Dear Queenie,
My niece is getting married, but I have not been invited to the wedding, only to a reception afterward. They said they are keeping the ceremony small, but I found out there will be about 20 people there.
They also gave me some suggestions for a wedding gift when I asked what she might like, all rather expensive.
Queenie, what do you think about all this? Should I be offended?—Wedding guest
Dear Wedding guest,
Twenty people is a rather small group for a wedding ceremony, but considering the bride or the groom, or both, may have large immediate families, not to mention the bride’s and groom’s attendants, do not be offended, just enjoy the reception.
As for the wedding gift, give them whatever gift you can afford – if you cannot decide what to buy, cash (or a cheque) will always be welcome.
Dear Queenie,
I’m 15 and I’ve been going with my boyfriend since last year. Now he is pushing me to have sex with him, but I don’t feel ready for that yet.
Queenie, what can I tell him to make him stop?—Young girlfriend
Dear Girlfriend,
Tell him you are not ready for that yet, and if he does not stop pushing you for sex you will break up with him so he can find a girlfriend who will give in to him.
If that does not settle the matter, send him on his way and consider yourself lucky to be rid of someone who has so little respect for you.

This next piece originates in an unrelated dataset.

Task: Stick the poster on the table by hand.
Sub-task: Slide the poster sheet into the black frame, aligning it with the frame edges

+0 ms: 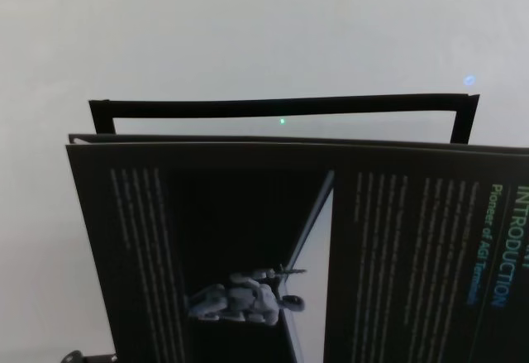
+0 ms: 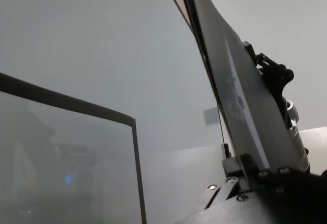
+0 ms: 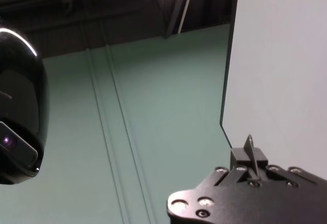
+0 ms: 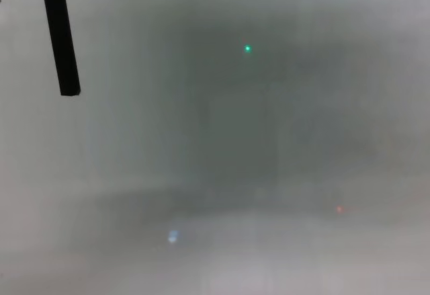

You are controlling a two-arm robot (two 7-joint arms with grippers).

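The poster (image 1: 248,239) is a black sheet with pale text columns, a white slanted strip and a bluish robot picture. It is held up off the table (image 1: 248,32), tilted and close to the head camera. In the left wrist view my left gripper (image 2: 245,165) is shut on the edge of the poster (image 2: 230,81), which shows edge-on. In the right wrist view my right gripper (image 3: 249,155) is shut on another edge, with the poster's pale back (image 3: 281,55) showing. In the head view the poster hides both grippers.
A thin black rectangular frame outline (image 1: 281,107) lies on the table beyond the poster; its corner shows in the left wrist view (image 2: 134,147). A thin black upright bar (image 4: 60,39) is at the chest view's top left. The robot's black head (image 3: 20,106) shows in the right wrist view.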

I know it will not be easy for you, but it is better to break up with someone you are fond of than to let him pressure you into doing something you do not feel right about.
Dear Queenie,
My best friend got a cell phone for her 15th birthday and now she never talks to me anymore, she is always on the phone.
Queenie, why is she treating me like this?—Hurt feelings
Dear Hurt feelings,
Like most teenagers, your friend is fascinated with something new. Ask her to show you how her phone works and hope that when you get one of your own you will become phone-bffs.
Meanwhile, try to make some new friends, preferably ones who also do not have phones of their own.
Dear Queenie,
I always give my husband a gift on his birthday and make him a special meal with birthday cake for dessert, but he never does anything for me on my birthday. If I say anything to him about it he says he just forgot the date.
Queenie, is it silly of me to feel hurt that he can’t remember my birthday?—Annoyed wife
Dear Wife,
It is not silly, but you can help him to do better. A few weeks before your birthday, start mentioning to him that it is coming up and reminding him of the exact date. You could also mention something you might like to get as a birthday gift.
Then, on the day of your birthday, instead of cooking and serving dinner at home, take him out to a nice restaurant. If you make a reservation for the event, be sure to tell the person taking the reservation that it is your birthday, so they can make whatever special arrangements are customary at that restaurant. And when the bill comes, hand it to him and thank him for the nice celebration of your birthday.
Dear Queenie,
There’s this man who is my best friend but my parents don’t approve of him because of the way he looks and dresses.
Queenie, I will go on seeing him no matter what they say, but how can I get them to stop putting him down?—Fed-up girlfriend
Dear Girlfriend,
If you are grown up and living on your own you have the right to choose your (boy)friends. Given time, your parents may learn to appreciate what kind of a man your friend is regardless of how he looks and dresses. Meanwhile, arguing with them about him will not do you any good, so try to avoid doing so.